How To Extract A Substring With Regex

Substrings can be extracted from a large String using the match() function and a Regular Expression in JavaScript. match is a native JavaScript String function that uses a provided Regex to retrieve the result of a matching String.

The JavaScript match function will always return an array containing any matching String or nothing.

See the following example to better understand match:

const paragraph = 'The quick brown fox jumps over the lazy dog.';
const regex = {
  uppercase: /[A-Z]/g,
  fox: /fox/
};

console.log(paragraph.match(regex.uppercase)); // Array ["T"]
console.log(paragraph.match(regex.fox)); // Array ["fox"]

In this example, a paragraph String, an uppercase Regex, and a fox Regex is defined:

  • paragraph: A String containing the text: The quick brown fox jumps over the lazy dog. It barked.
  • uppercase: A regex that matches any uppercase letter
  • fox: A regex that matches the String "fox"

Next, two console.log will use the Regex to retrieve all results from the provided paragraph String. Be aware that match returns an array of Strings, also if the result is only one String.

How To Replace A Substring With Regex

Another feature of Regex in JavaScript is replacing a single part of any String with a new value using the String replace function. Normally, every JavaScript developer should know how to use the replace function with two provided Strings, but using it with a regex is also possible and often not known.

One benefit of using Regex instead of a simple String within the replace function is that it is possible to ignore the case or set it to global replacement. See the following example for some examples:

const regex = /apples/g;
const regexIgnoreCase = /apples/gi
const regexSingle = /apples/i
const str = "Apples are round, and apples are juicy.";
const newstr1 = str.replace(regex, "oranges"); // "Apples are round, and oranges are juicy."
const newstr2 = str.replace(regexIgnoreCase, "oranges"); // "oranges are round, and oranges are juicy."
const newstr3 = str.replace(regexSingle, "oranges"); // "oranges are round, and apples are juicy."
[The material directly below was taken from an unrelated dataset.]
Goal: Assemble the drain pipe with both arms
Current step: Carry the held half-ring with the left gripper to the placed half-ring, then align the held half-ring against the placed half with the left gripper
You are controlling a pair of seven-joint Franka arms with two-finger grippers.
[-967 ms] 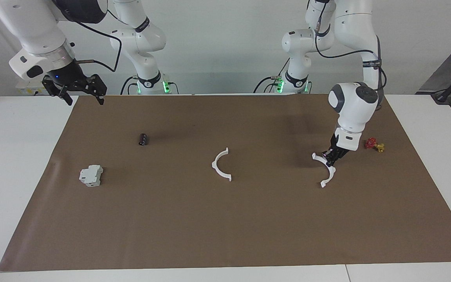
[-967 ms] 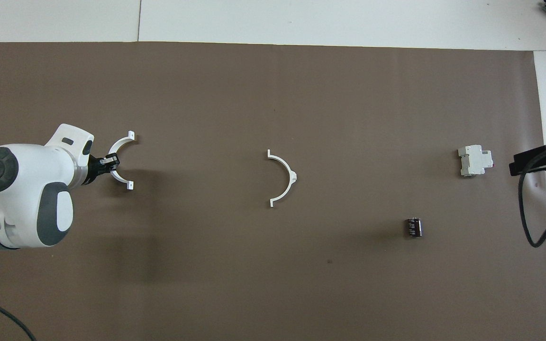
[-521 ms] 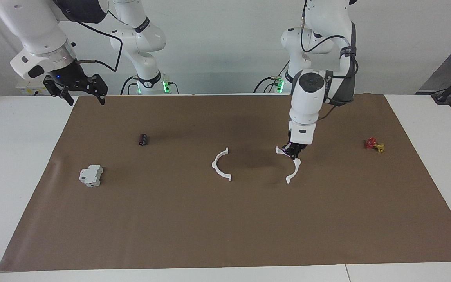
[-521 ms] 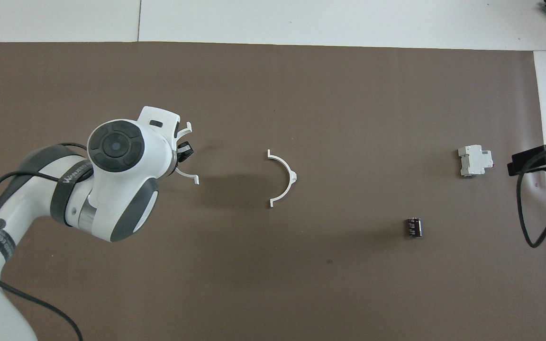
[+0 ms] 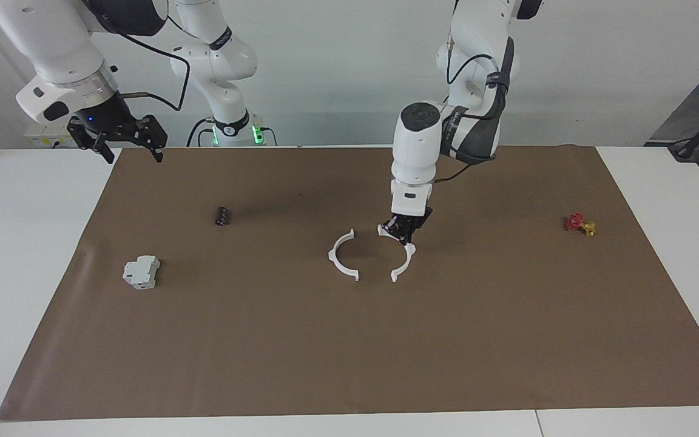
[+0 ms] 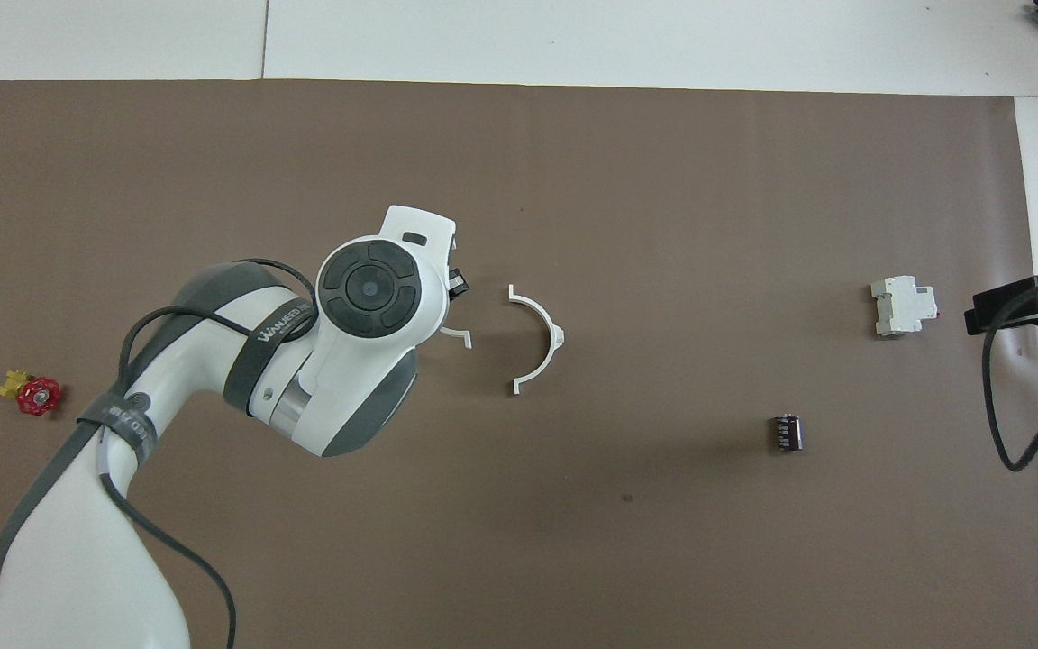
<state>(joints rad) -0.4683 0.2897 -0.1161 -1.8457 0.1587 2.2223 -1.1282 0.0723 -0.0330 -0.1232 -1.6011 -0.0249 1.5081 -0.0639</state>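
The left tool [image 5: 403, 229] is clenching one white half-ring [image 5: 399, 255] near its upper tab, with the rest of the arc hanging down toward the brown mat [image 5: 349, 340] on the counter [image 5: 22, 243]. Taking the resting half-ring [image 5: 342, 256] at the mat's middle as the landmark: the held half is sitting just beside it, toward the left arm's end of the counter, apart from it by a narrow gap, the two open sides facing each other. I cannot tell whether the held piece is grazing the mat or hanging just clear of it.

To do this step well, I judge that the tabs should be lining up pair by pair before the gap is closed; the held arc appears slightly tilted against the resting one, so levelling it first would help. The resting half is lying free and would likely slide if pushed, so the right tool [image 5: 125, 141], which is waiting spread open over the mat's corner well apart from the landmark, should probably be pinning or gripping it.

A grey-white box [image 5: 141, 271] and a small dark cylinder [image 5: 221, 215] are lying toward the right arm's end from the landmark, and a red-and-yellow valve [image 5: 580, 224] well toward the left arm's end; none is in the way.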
This example contains three different Regular Expressions:

  • regex: This Regex will replace "apples" globally but will be case sensitive
  • regexIgnoreCase: This Regex will replace "apples" globally and will be case insensitive
  • regexSingle: This Regex will replace "apples" one time but will be case insensitive

In addition to simple replacements of Strings, it is possible to switch words with Regex in JavaScript:

const re = /(\w+)\s(\w+)/;
const str = "Hoa Nguyen";
const newstr = str.replace(re, "$2, $1");
console.log(newstr); // Nguyen, Hoa

This rather complex Regex will extract the first word $1 and the second word $2 from the String str and create the result String $2, $1.

How To Split A String With Regex

In JavaScript, any String can be split into an array of Substrings by using the split() function with a separator like " "",", or ".". If using split() with a separator, the input String will be split wherever the separator is present.
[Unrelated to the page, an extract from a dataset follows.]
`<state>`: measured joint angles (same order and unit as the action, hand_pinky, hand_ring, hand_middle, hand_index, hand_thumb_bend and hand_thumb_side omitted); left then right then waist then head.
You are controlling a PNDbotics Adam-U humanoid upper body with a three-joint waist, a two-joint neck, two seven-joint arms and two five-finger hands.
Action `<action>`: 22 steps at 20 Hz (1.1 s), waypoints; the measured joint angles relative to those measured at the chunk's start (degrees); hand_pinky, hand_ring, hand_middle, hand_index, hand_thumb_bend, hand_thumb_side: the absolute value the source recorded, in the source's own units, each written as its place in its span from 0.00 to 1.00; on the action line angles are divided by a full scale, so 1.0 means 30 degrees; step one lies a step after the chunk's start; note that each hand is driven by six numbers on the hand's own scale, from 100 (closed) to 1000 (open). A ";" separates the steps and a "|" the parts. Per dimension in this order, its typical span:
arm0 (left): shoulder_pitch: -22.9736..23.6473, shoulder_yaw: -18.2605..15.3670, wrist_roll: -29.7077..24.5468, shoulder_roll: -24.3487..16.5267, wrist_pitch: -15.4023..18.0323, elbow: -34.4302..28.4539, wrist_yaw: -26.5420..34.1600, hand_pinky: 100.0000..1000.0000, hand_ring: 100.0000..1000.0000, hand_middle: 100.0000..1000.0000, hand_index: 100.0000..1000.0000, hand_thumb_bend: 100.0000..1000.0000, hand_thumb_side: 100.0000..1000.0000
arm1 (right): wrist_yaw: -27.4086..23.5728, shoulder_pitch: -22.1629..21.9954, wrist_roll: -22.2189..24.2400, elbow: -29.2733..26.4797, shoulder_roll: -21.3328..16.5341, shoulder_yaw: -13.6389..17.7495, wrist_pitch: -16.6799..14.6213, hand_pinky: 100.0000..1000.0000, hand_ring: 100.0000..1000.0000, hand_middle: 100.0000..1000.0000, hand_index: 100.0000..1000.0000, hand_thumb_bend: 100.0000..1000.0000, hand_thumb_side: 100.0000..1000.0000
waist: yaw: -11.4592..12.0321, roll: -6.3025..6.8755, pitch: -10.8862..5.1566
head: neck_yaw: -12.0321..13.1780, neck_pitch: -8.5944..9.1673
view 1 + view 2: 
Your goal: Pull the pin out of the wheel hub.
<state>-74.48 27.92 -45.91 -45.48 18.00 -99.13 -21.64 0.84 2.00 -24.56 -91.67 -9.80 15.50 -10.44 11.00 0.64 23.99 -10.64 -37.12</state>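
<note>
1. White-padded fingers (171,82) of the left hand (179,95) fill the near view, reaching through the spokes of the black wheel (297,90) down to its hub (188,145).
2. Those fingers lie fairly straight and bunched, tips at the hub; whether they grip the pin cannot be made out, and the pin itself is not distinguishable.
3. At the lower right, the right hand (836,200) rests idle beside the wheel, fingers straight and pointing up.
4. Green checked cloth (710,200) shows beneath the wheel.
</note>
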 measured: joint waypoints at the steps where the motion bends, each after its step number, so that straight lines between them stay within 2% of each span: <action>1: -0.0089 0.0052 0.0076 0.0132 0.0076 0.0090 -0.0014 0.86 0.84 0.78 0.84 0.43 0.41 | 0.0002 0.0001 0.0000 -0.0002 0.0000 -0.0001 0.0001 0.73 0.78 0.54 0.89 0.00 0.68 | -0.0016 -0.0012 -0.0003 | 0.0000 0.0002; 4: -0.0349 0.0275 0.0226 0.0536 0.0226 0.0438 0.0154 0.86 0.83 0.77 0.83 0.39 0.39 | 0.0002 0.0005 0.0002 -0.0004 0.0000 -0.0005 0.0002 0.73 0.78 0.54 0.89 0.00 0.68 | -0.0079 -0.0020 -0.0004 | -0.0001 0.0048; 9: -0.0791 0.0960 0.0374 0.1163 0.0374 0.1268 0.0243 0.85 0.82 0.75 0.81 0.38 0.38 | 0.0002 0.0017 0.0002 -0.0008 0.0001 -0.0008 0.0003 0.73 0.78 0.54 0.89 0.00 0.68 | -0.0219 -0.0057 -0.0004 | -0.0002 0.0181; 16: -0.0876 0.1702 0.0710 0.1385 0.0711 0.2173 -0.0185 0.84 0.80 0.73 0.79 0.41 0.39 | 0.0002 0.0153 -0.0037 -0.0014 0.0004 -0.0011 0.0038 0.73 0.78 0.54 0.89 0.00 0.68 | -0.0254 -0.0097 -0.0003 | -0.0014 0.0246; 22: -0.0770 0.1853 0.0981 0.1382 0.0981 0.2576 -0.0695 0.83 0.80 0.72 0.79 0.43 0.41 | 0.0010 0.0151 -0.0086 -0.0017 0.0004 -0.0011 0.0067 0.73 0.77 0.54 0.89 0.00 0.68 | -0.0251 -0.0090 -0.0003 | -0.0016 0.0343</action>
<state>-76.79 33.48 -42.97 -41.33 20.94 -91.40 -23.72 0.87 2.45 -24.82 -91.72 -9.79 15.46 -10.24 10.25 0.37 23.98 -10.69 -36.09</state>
const str = 'The quick brown fox jumps over the lazy dog.';
const words = str.split(' ');
console.log(words); // Array ["The", "quick", "brown", "fox", "jumps", "over", "the", "lazy", "dog."]

In this code snippet, the String str will be split wherever a space (" ") is present resulting in an output array  ["The", "quick", "brown", "fox", "jumps", "over", "the", "lazy", "dog."]

In addition to using a separator, the split() function works with a Regular Expression. By using a Regex, the split() function will split the String wherever the provided Regex matches the String. This comes in handy if you want to extract specific parts of an input String. For example, split an html String into an array containing any 

...

. Also, this is needed if multiple separators have to be used to split the String.

 

For example, let's take the previously defined String str and replace the whitespace with different whitespace characters (\n\t, and " "). By doing this the used split() function will not work because it only split the String on any " ". But, by providing the Regex /\s+/ the String will be split on ANY whitespace character.

const str = "The\tquick\tbrown\tfox jumps over\nthe lazy dog";
const words = str.split(/\s+/);
console.log(words); // Array ["The", "quick", "brown", "fox", "jumps", "over", "the", "lazy", "dog"]

A more complex example can be found in the next code snippet from the MDN web docs:

const names = "Harry Trump ;Fred Barney; Helen Rigby ; Bill Abel ;Chris Hand ";
const regex = /\s*(?:;|$)\s*/;
const nameList = names.split(regex); Array ["Harry Trump", "Fred Barney", "Helen Rigby", "Bill Abel", "Chris Hand", ""]

In this example, a rather complex Regex is used to split the String. With the Regex, the split() function searches for zero or more spaces that are followed by a semicolon, followed by zero or more spaces. Then all found spaces/semicolons are removed from the String. The resulting array nameList will only return the names from the input String names.

By using Regular Expressions as a separator for the split() function, you can split Strings in many ways in a single line of code resulting in a well-structured array.

How To Match A String With Regex

The most known usage of Regular Expressions is testing if a String matches a provided pattern by using the JavaScript test() function with a Regular Expression.

For example, checking a String if it is an Email can be done with this code snippet:

const isEmailValid = (email) =>
    /^\w+([\.-]?\w+)*@\w+([\.-]?\w+)*(\.\w{2,3})+$/.test(email);

isEmailValid('[email protected]'); // true
isEmailValid('etsta'); // false
isEmailValid(''); // false

In this example, a function isEmailValid() is created which will use a really complex Regular Expression to check if a provided String email is a valid Email address.

As the Regular Expression /^\w+([.-]?\w+)@\w+([.-]?\w+)(.\w{2,3})+$/ looks very complex, it will be explained in detail:

  • The first character / and the last character / delimit the Regular Expression pattern.
  • ^: matches the beginning of the String.
  • \w+: matches any word character (alphanumeric & underscore). The + indicates that there has to be at least 1 word.
  • ([.-]?\w+)*: this part is optional (*) and will match any String that can (didn't have to) start with a . or - (only one of them) and followed for at least one word (+).
  • @: will match the '@' character.
  • \w+: matches any word character (alphanumeric & underscore). The + indicates that there has to be at least 1 word.
  • ([.-]?\w+)*:  this part is optional (*) and will match any String that can (didn't have to) start with a . or - (only one of them) and followed for at least one word (+).
  • (.\w{2,3})+: this part matches any String starting with a . and is followed by 2 or 3-word characters.
  • $: Matches the end of the String.

Conclusion

Regular Expressions are powerful! Using them in your JavaScript software project can enhance it and optimize quality and performance. However, using them too often in your project could make it less readable for "Regular Expression unfamiliar" software developers.

By fully understanding Regular Expression, you should be well-equipped to tackle complex JavaScript projects and build robust, high-quality software.

However, mastering Regular Expressions could take a lot of time and practice, so please don't get discouraged if you do not fully understand them immediately. Keep experimenting with them to further increase your skill.

I recommend either regexr.com or regex101.com, which both have an easily understandable UI and will explain every Regex pattern in detail. Regexr also has developed a Chrome extension that can be installed and used within the browser.

Hopefully, this article gave you a quick and neat overview of how to use Regular Expressions in your JavaScript project.